Learn to become an accomplished speaker because speaking is a major platform for selling books. Plan ahead, early in the book-writing process. Begin speaking at least six months to a year before your book is published, to drum up interest in it and to build your speaking ability and reputation.
If you’re not an established speaker, take public-speaking classes or media training. Join speakers’ organizations. Then speak for free for local organizations where you can polish your craft. Start small and work your way up; build a following and a reputation for being a dynamic, entertaining, and enlightening speaker. Chamber of commerce events routinely feature business authors. Arrange with bookstore owners who are chamber members to sell your books at the events.
Also speak to local branches of industry or professional groups. If you’ve written a sales or networking book, you could speak at meetings of Sales and Marketing Executives International or the American Marketing Association. Try to build your base where you live and work because members of the community where you started will become your staunchest supporters.
When you become an accomplished speaker, assemble videotapes of your presentations, testimonials, a speech description, and your biography in a professional manner. Then, sign up with as many speaker bureaus as possible to get bookings. The top bureaus include the International Speakers Bureau, Leading Authorities, Inc., the Leigh Bureau, and Washington Speaker Bureau.
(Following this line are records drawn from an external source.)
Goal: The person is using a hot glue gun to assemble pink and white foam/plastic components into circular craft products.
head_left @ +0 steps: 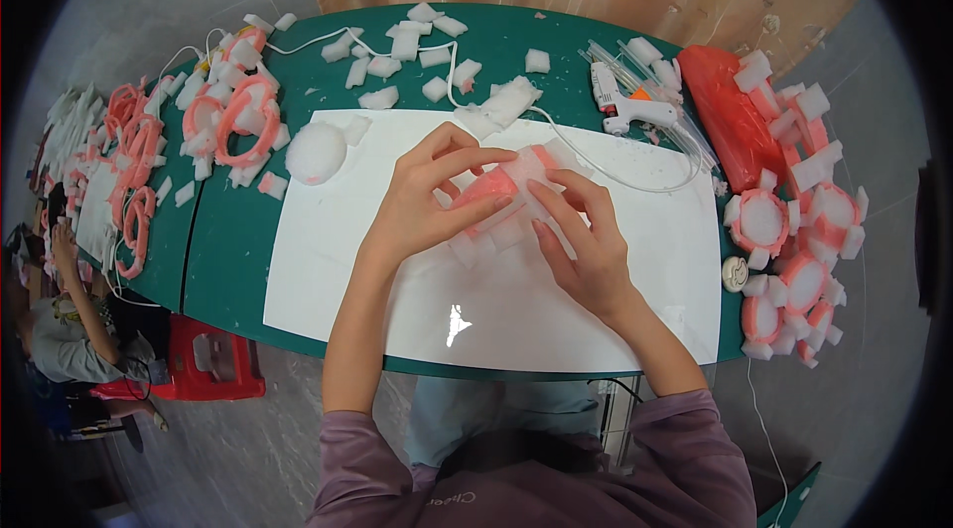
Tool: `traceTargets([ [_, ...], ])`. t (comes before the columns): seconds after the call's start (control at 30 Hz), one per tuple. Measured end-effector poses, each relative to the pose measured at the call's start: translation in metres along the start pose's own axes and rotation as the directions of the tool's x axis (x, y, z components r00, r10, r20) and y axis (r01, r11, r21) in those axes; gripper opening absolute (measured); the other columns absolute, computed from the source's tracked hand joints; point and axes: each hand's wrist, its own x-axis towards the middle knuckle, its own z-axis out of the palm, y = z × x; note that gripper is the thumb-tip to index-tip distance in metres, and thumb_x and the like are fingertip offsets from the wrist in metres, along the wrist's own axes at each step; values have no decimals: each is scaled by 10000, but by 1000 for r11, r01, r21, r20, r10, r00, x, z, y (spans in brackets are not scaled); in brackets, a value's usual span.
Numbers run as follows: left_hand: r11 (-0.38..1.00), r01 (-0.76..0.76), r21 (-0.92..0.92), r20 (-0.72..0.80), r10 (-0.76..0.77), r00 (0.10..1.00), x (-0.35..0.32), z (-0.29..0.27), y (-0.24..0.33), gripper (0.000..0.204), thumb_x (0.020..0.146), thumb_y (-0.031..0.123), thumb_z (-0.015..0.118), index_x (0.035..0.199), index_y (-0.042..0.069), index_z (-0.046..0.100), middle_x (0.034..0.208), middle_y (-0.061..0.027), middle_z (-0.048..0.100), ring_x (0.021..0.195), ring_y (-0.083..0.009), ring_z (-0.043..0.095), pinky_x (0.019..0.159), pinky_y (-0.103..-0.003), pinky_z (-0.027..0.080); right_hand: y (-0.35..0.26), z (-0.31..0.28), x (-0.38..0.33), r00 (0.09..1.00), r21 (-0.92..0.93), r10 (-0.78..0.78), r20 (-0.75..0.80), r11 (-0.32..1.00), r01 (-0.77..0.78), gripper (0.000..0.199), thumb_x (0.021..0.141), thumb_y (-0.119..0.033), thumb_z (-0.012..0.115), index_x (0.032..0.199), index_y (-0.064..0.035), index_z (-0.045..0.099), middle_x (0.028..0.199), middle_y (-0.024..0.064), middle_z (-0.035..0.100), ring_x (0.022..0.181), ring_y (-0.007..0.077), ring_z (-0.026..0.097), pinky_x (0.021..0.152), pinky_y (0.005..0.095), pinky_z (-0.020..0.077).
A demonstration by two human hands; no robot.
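Pink-and-white foam piece between both hands, over white sheet

Your left hand [422, 196] has the foam piece [520, 174] between thumb and index finger, a partial pinch with the pink part showing in the gap. Your right hand [591, 250] is loosely curled, fingers apart, fingertips at the piece's right side; can't tell if they actually grip it or only touch. Foam piece sits over the upper middle of the white sheet [556, 334], on the green table [233, 260]; can't tell if it's resting or lifted.

Left of your left hand: a white foam ball [316, 153], on the sheet near its upper left corner. Beyond the sheet, loose white foam bits [404, 44] are scattered. White glue gun [635, 109] lies upper right, its cord [667, 189] looping over the sheet. Right of the gun, a red bag [720, 111]; below that, a pile of pink rings with white foam blocks [806, 282] and a small round tin [735, 273] just beside it. More pink rings [226, 126] upper left. Far left, another person [74, 339] near a red stool [208, 359].
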Motion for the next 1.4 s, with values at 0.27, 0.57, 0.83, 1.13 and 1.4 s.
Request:
traceTargets([
  [0.27, 1000, 14, 0, 5, -14, 1000, -1, -2, 4, 346, 628, 167, 711, 951, 82, 618, 805, -59, 605, 697, -142, 581, 526, -228, 476, -1, -1, 2, 1000, -47, -24, 17, 999, 25, 452, 684, 57, 588, 1120, -39, 516, 1152, 144, 456, 817, 246, 478, 669, 288, 435],
  [0.57, 991, -130, 33, -2, 130, 992, -1, 1, -3, 246, 647, 124, 695, 875, 66, 625, 821, -49, 626, 704, -159, 599, 549, -235, 487, -1, -2, 1, 999, -78, -38, 37, 996, 41, 478, 675, 66, 590, 1131, -50, 511, 1151, 143, 457, 810, 244, 469, 669, 290, 431],
  [0.83, 950, -216, 225, 16, 218, 976, -3, -1, -3, 225, 633, 145, 707, 835, 77, 632, 773, -31, 620, 624, -151, 592, 534, -228, 470, 0, -2, 0, 999, -81, -17, 44, 997, 20, 485, 670, 71, 589, 1131, -56, 510, 1156, 146, 450, 827, 251, 468, 678, 288, 433],
  [1.13, 964, -217, 154, -41, 226, 973, -2, 1, -1, 289, 615, 142, 719, 883, 82, 631, 773, -41, 623, 634, -153, 593, 539, -230, 471, 0, -1, 1, 998, -95, -37, 46, 995, 41, 480, 668, 75, 588, 1124, -55, 515, 1163, 151, 451, 846, 259, 472, 672, 283, 437],
  [1.4, 979, -117, 167, 58, 109, 992, -4, -4, -2, 425, 612, 117, 720, 1020, 74, 611, 808, -68, 607, 665, -162, 572, 580, -235, 463, 1, -2, -1, 999, -100, -30, 36, 994, 33, 480, 659, 94, 573, 1114, -52, 530, 1175, 152, 461, 884, 270, 486, 681, 296, 436],
])
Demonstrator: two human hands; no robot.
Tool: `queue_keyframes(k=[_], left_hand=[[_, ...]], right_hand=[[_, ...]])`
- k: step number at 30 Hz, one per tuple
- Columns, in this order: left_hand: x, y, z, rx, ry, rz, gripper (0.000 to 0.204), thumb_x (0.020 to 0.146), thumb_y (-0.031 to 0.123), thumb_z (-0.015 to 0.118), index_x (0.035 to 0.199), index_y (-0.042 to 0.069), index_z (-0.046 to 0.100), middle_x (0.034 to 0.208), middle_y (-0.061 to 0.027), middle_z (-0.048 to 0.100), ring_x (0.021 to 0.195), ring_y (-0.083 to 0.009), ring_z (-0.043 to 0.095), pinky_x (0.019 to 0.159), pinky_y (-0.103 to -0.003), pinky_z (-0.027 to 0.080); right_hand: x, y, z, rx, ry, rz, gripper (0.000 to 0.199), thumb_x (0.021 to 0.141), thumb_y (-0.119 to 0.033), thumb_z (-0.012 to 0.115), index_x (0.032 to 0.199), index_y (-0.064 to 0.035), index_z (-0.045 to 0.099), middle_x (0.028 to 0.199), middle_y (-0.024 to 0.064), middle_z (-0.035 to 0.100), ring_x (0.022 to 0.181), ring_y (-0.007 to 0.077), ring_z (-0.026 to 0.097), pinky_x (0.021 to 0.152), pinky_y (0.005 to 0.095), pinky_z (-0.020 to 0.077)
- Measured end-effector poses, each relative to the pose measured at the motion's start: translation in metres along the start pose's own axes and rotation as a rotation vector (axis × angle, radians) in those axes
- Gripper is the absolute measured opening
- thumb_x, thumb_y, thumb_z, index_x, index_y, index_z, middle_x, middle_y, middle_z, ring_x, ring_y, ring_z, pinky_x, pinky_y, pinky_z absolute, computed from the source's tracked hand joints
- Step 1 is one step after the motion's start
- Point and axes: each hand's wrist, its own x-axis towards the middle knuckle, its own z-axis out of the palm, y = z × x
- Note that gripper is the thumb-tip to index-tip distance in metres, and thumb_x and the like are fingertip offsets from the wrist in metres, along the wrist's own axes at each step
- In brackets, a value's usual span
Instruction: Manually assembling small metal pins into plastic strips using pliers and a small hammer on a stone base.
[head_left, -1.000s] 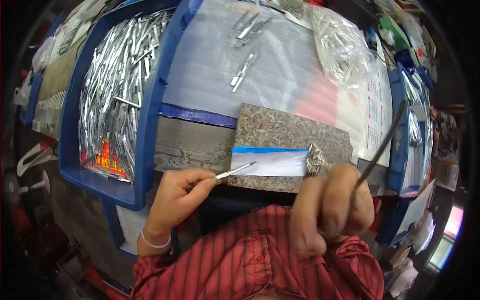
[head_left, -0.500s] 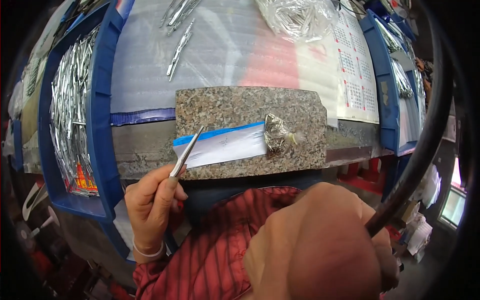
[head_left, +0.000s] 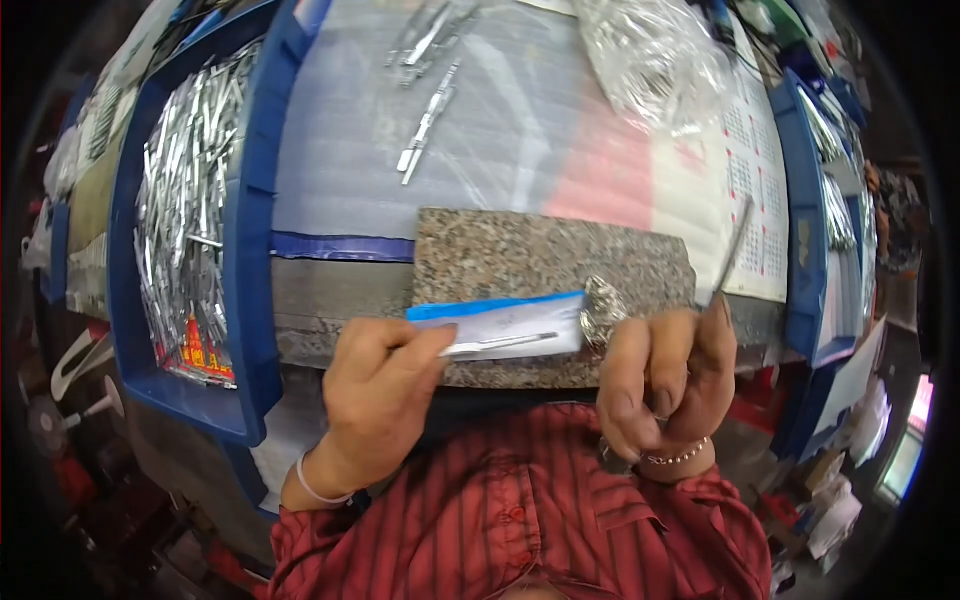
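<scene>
My left hand (head_left: 385,385) pinches a slim silver metal piece (head_left: 505,343) between thumb and fingers. The piece points right, over a white packet with a blue top edge (head_left: 495,315) lying on a speckled granite slab (head_left: 540,240). My right hand (head_left: 668,380) is curled just right of the slab's front, gripping a thin grey metal rod (head_left: 738,250) that sticks up past the fingers; its exact kind cannot be made out. Beside the packet's right end lies a small clear bag of tiny metal pins (head_left: 602,305), partly behind my right fingers.
At the left stands a long blue bin (head_left: 258,330) filled with slim metal pieces (head_left: 190,210). More loose pieces (head_left: 430,120) lie on the plastic-covered table beyond the slab. A clear plastic bag (head_left: 660,65) sits at the far right, near another blue bin (head_left: 805,220).
My right hand has dropped from close to the camera down beside the slab, with the rod. My left hand's metal piece has swung from pointing up to nearly level over the packet. The view has shifted.
</scene>
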Motion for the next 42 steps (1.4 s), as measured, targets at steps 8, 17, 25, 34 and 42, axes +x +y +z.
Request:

A powerful strategy for launching your book is to reduce your fee on the condition that the host organization make up the difference by purchasing copies of your book. For example, if you normally command $5,000 for a keynote speech, cut your fee in half and take $2,500 if the host organization agrees to spend the other half buying $2,500 worth of your book.
The benefits you receive are that you’re guaranteed $2,500 worth of book sales that won’t be returned and more of your books get into circulation. Having books circulate builds word-of-mouth publicity, which should be your main objective because every book in a reader’s hands is an ambassador and a publicist for you and your book. If you are an established speaker, you can afford to take less cash in order to move more copies of your book. When you employ this strategy over a number of personal appearances, it can provide substantial book sales and excellent publicity.